Iemand die een zwaar auto-ongeluk overleeft, in een oorlog heeft gevochten of hopeloos verliefd is, daarvan zegt men wel eens: ik herken die persoon niet meer terug. Maar iemand ‘niet meer herkennen’ in een totaal veranderd politiek landschap waarin ‘rechts’ verdacht is en ‘links’ krampachtig lokroept naar elkaar, komt waarschijnlijk omdat de onherkenbare, vreemde vogel niet meer leeft in dezelfde wereld als de zwerm – omdat er bijvoorbeeld Iets Aan De Hand is. Een ander soort auto-ongeluk of oorlog bijvoorbeeld, die hij wel kan zien en beleeft maar de rest van zijn omgeving niet.

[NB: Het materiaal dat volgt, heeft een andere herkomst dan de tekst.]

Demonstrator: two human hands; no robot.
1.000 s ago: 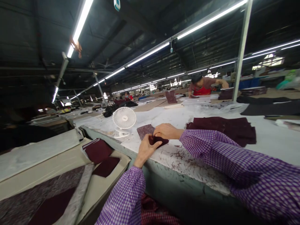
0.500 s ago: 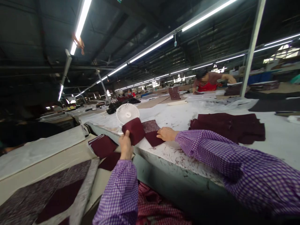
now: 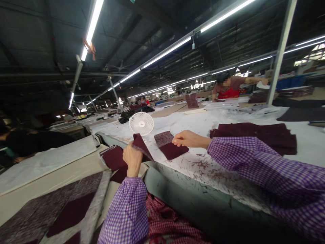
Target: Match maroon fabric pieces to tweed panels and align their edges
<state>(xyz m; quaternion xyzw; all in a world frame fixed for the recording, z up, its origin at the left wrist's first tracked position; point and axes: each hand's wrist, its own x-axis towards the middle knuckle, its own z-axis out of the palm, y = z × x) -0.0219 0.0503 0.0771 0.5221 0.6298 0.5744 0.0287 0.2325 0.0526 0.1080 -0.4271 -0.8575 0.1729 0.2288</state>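
Observation:
My left hand (image 3: 132, 158) is closed on a maroon fabric piece (image 3: 142, 145), which is tilted and folding over beside the table edge. On the white tabletop lies a small fabric stack (image 3: 174, 151), maroon in front and speckled at the back. Just over its right side is my right hand (image 3: 187, 139), thumb and fingers pinched together; what is between them, if anything, is too small to make out. Left of my left hand, another maroon stack (image 3: 113, 158) with pale layers at its edge rests on the lower surface.
A white fan (image 3: 141, 123) stands behind the fabric. At right lies a large maroon cloth pile (image 3: 254, 137). Speckled and maroon panels (image 3: 73, 211) cover the lower left surface. A co-worker in a red apron (image 3: 230, 91) leans over the far table, near a metal post (image 3: 281, 54).
My left hand has drawn the maroon piece left and down, off the small stack, and the piece has turned edge-on. My right hand has lifted slightly and shifted right.

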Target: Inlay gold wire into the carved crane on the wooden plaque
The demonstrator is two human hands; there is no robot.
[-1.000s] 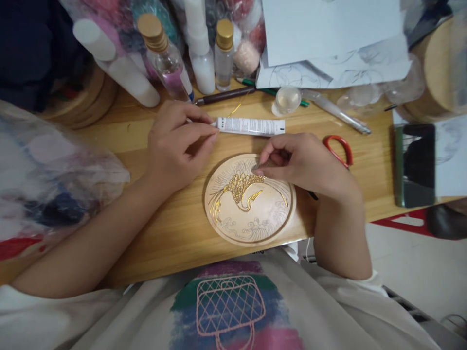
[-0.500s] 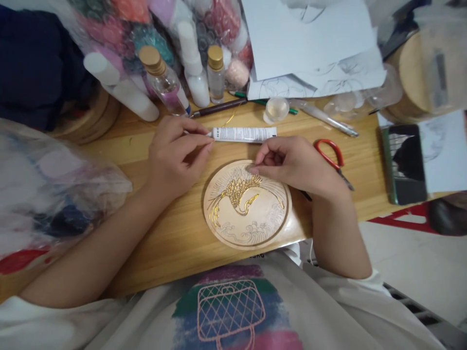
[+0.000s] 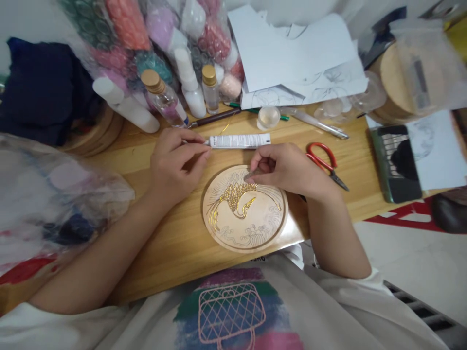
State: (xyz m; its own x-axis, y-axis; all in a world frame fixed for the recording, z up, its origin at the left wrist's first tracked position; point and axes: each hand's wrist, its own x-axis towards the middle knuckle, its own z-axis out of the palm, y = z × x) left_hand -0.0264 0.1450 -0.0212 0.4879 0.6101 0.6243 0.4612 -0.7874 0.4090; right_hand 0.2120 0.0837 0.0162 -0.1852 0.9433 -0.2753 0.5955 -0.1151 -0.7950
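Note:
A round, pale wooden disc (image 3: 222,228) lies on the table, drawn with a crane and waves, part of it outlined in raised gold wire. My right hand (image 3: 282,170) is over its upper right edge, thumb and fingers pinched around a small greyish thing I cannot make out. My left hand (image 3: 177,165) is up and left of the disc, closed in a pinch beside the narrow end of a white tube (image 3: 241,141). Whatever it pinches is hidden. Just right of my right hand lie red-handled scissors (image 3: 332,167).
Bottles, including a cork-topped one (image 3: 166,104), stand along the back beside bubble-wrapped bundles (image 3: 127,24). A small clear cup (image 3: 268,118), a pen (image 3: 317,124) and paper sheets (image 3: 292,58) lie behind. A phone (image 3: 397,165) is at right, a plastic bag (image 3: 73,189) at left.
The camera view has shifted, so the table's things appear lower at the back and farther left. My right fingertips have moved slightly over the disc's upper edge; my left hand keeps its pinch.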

‘Onherkenbaar’ is helemaal nooit het woord dat ik andersom van mensen hoor. Ik krijg wel eens e-mails van lezers, ‘de onherkenbaren’ en afgelopen weekeind liep ik er zo een tegen het lijf in mijn woonplaats Berlijn. (Gek genoeg herkennen we elkaar wel heel snel). We maakten een praatje – een jonge man van begin dertig, vorig jaar getrouwd, al vier jaar aan het werk in Berlijn en blij met de stad. Later op het terras vertelde hij over zijn Nederlandse vrienden, hoe de gesprekken met hen steeds hetzelfde zijn geworden. De schuine blikken, ‘bijvoorbeeld omdat ik nu lid ben van Forum voor Democratie’. En: ‘ze vragen mijn vrouw waar ik bij zit of ik haar ook al heb gehersenspoeld’, vertelde hij. Het gevoel er helemaal uit te liggen overheerst. ‘Op mijn werk in Duitsland, zelfs in de kroeg, kan ik al helemaal niets zeggen’.

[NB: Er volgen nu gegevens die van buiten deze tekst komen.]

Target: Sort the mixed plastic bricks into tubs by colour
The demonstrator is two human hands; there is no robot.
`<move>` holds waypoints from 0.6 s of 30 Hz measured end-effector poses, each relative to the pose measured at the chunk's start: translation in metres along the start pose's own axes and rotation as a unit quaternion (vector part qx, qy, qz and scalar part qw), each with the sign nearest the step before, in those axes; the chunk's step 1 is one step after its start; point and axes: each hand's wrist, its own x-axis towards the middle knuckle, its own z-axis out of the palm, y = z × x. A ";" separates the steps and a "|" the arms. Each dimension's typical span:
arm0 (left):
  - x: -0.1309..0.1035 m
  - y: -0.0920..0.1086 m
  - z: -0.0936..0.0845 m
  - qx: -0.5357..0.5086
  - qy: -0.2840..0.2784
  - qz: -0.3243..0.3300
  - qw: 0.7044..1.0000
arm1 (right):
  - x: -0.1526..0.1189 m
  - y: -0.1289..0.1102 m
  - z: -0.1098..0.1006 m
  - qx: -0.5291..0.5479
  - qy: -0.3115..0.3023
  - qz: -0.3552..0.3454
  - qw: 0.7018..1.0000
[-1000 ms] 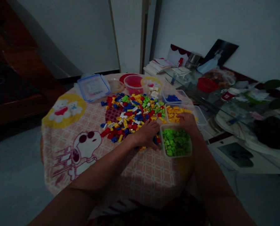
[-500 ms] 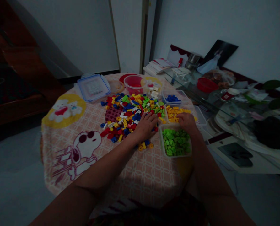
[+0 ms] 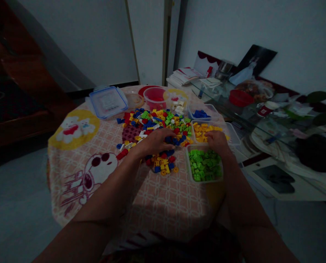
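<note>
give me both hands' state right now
Left hand: open, thumb and fingers apart, at the mixed bricks.
Right hand: at the yellow bricks; grip cannot be told.

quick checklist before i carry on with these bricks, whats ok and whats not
1. Box of green bricks holds one colour: ok, only green shows.
2. Box of yellow bricks holds one colour: ok, only yellow shows.
3. Box of blue bricks holds one colour: ok, only blue shows.
4. Loose pile all one colour: not ok; red, yellow, blue, green and white lie mixed.
5. Left hand at the loose pile, clear of the boxes: ok.
6. Right hand gripping a brick: cannot tell; it is at the box of yellow bricks, but the picture is too dark.
</note>
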 end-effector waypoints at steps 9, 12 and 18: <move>-0.007 0.037 0.022 0.049 -0.095 0.087 0.990 | 0.001 0.002 -0.003 0.057 0.019 -0.011 0.998; -0.016 0.040 0.034 0.088 -0.114 0.079 0.986 | -0.001 -0.002 -0.009 0.105 0.017 -0.057 0.993; -0.038 0.039 0.066 0.125 -0.096 0.022 0.987 | -0.005 -0.009 -0.010 0.161 -0.011 -0.181 0.970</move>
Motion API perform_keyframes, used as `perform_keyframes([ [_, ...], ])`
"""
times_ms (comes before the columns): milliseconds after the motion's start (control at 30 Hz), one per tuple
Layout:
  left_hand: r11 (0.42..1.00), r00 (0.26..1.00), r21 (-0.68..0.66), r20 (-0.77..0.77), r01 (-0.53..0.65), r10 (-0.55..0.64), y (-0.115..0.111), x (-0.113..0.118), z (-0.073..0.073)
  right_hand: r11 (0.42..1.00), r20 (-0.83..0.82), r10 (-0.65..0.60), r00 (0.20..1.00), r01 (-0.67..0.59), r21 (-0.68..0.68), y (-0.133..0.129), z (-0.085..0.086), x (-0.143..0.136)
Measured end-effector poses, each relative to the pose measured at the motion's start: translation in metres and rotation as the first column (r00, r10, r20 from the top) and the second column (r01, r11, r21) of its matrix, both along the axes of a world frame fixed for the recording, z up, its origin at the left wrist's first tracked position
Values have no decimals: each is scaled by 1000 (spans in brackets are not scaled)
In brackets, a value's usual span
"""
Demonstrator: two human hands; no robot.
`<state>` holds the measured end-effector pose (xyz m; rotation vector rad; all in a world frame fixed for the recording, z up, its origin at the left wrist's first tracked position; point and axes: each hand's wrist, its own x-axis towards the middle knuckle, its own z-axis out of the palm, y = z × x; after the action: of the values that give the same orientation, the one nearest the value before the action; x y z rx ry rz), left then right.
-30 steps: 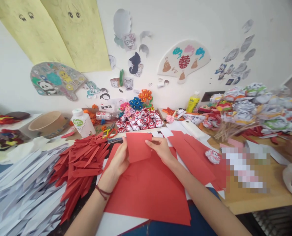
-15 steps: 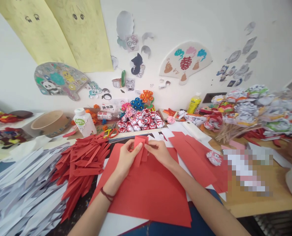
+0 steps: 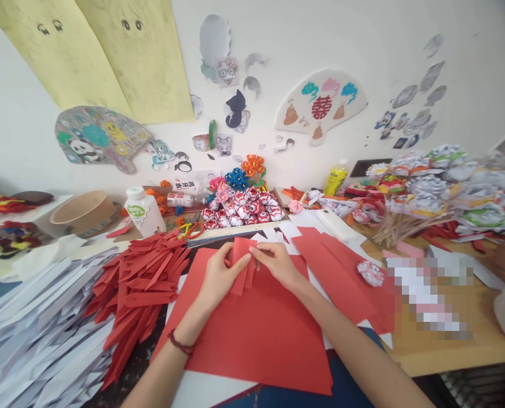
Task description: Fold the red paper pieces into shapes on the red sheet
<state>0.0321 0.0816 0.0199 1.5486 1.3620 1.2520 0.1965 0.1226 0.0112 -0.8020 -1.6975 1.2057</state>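
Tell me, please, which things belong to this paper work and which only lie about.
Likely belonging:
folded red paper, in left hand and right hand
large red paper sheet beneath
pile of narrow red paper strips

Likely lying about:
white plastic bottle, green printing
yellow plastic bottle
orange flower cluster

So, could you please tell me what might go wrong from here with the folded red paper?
The small folded red paper might crease crookedly: the left grip and right grip pinch its upper part, leaving the lower end loose. The loose pile of narrow red paper strips could mix with the long white paper strips, since the two piles touch.
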Motion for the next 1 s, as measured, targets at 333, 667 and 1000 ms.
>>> perform_keyframes([
  [333,989,985,-92,142,114,-100,4,-17,7,997,-9,-69,998,69,22,1,1,2],
  [667,997,997,-29,-37,-66,65,6,-17,-3,989,-102,-108,989,96,-112,3,-2,0],
  [1000,996,995,-4,-41,-91,91,5,-16,-3,996,-113,-54,992,46,-74,4,-4,0],
])
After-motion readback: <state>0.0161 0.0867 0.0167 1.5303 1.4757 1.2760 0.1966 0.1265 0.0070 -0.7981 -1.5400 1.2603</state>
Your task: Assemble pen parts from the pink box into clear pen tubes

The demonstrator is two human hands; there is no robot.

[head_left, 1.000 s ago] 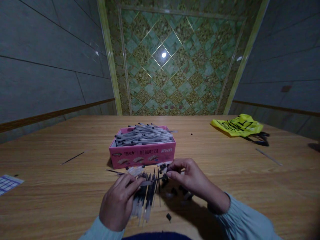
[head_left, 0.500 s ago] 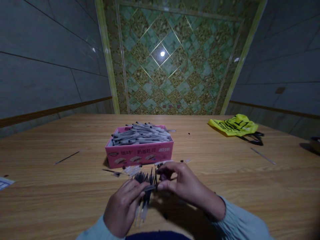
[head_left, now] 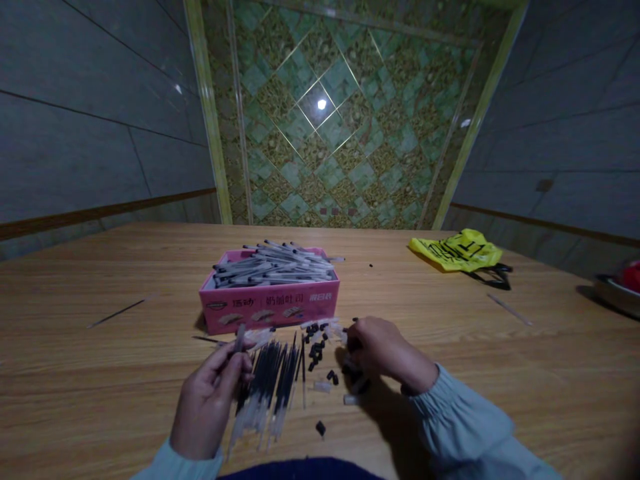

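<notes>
My left hand (head_left: 206, 397) is closed, pinching a short translucent pen barrel (head_left: 240, 338) that points upward between thumb and fingers. Beside it, a row of dark pen refills (head_left: 267, 373) with clear ends lies side by side on the table. My right hand (head_left: 393, 352) reaches down with curled fingers into a scatter of small parts; its fingertips are hidden, so what they grip cannot be made out. Between the hands lie several small black plugs (head_left: 316, 352). Some clear pen caps (head_left: 323, 386) are among them.
Behind the hands stands a pink box (head_left: 270, 311) heaped with pens (head_left: 277, 263). A yellow bag (head_left: 457, 251) is at the back right. Single thin sticks lie at left (head_left: 117, 313) and right (head_left: 510, 309). A bowl (head_left: 620, 297) shows at the right edge.
My hands have moved apart: the left went left with the barrel, uncovering the refills, and the right went right and down to the loose parts. The view has shifted slightly.
</notes>
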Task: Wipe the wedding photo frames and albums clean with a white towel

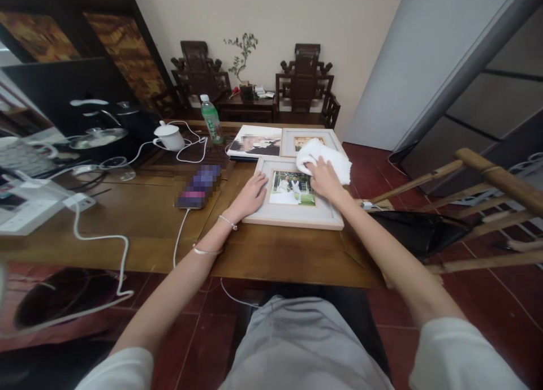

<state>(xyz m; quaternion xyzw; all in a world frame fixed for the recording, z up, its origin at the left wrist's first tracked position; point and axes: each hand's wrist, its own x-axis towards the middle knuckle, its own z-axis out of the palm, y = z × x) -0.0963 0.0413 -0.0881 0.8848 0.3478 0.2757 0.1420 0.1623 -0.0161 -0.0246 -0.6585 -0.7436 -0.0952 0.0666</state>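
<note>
Grey clothing [305, 345] nearest; framed photo [292, 189] back from table edge [292, 274]

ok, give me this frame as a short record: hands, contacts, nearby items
left hand: laid on the left side of the front picture frame
right hand: on a bunched white cloth, toward the front picture frame's upper right
front picture frame: photo side up
behind it: rear picture frame, partly hidden by the cloth
left of frames: phone, white cable at its near end
farther back: upright green bottle; lidded white cup
surface: wooden table
</note>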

De afstand die ook ik (als tegenstander van islamisering, massa-immigratie, de slecht functionerende EU en het denken in universele, van de realiteit losgezongen termen) voel ten opzichte van slaapwandelaars en linkse fanatici heeft helemaal niets te maken met dat ik ze niet meer herken. Ik herken maar al te goed wat ik zie. Het oude, dat wat was, een combinatie van intellectuele stilstand, fanatisme, desinteresse en angst. Dat wat ik jarenlang op school zag, op tv, en waar ik zonder verder na te denken aan mee deed. Ik zie de wens bij de voor-elkaar-herkenbaren dat je gewoon weer bij hun wilt horen, zodat ze daarmee toch gelijk krijgen zonder het te hebben. Ik zie zoveel. En misschien zien zij ook meer in mij dan ik kan weten. Maar dat ‘links’ zich niet meer in ‘rechts’ herkent is niet wederzijds.